Given the heats of formation calculate the heat of reaction (simple application)

Given the heats of formation calculate the heat of reaction (simple application)

Given:

C(diamond) + O2(g) → CO2(g) ΔH = −395.4 kJ

C(graphite) + O2(g) → CO2(g) ΔH = −393.5 kJ

a) Find ΔH for the manufacture of diamond from graphite:

C(graphite) → C(diamond)

H = -393.5 + 395.4 = + 1.9 kJ

b) Is heat absorbed or evolved as graphite is converted to diamond?

Absorbed

When given the heats of formation, we can calculate the heat of reaction for a specific process by applying the concept of Hess's law. Hess's law states that the overall heat of a reaction is independent of the pathway taken. This allows us to use known heats of formation to determine the heat of reaction for a desired process.

Let's consider the given example of the reaction between graphite (C(graphite)) and oxygen gas (O2) to form carbon dioxide (CO2): C(graphite) + O2(g) → CO2(g) ΔH = -393.5 kJ

To find the heat of reaction for the conversion of graphite to diamond, we need to compare the heats of formation of diamond (C(diamond)) and graphite (C(graphite)). By using the concept of Hess's law, we can subtract the heat of formation of graphite from the heat of formation of diamond.

a) Find ΔH for the manufacture of diamond from graphite: C(graphite) → C(diamond) ΔH = -393.5 kJ + 395.4 kJ = +1.9 kJ

By adding the heats of formation of the reactants and products, we find that the heat of reaction for the manufacture of diamond from graphite is +1.9 kJ. This positive value indicates that heat is absorbed during the conversion process, as the energy required to form the diamond is greater than the energy released during the formation of graphite.

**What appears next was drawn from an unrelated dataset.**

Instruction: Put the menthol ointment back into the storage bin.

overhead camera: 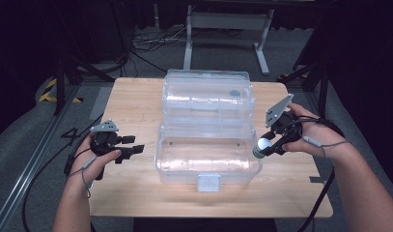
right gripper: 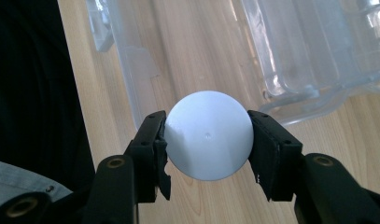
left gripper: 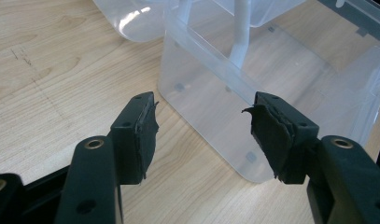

b) Is heat absorbed or evolved as graphite is converted to diamond? Heat is absorbed.

Based on the positive value of ΔH (+1.9 kJ) for the conversion of graphite to diamond, we can conclude that heat is absorbed during this process. This means that energy is taken in from the surroundings to convert graphite into diamond.

To summarize, when given the heats of formation, we can calculate the heat of reaction by applying Hess's law. In the example provided, we determined the heat of reaction for the conversion of graphite to diamond by subtracting the heats of formation of the reactants and products. The positive value of ΔH indicates that heat is absorbed during this process, indicating an energy input required for the conversion. Understanding this concept helps us analyze the energy changes and transformations that occur during chemical reactions.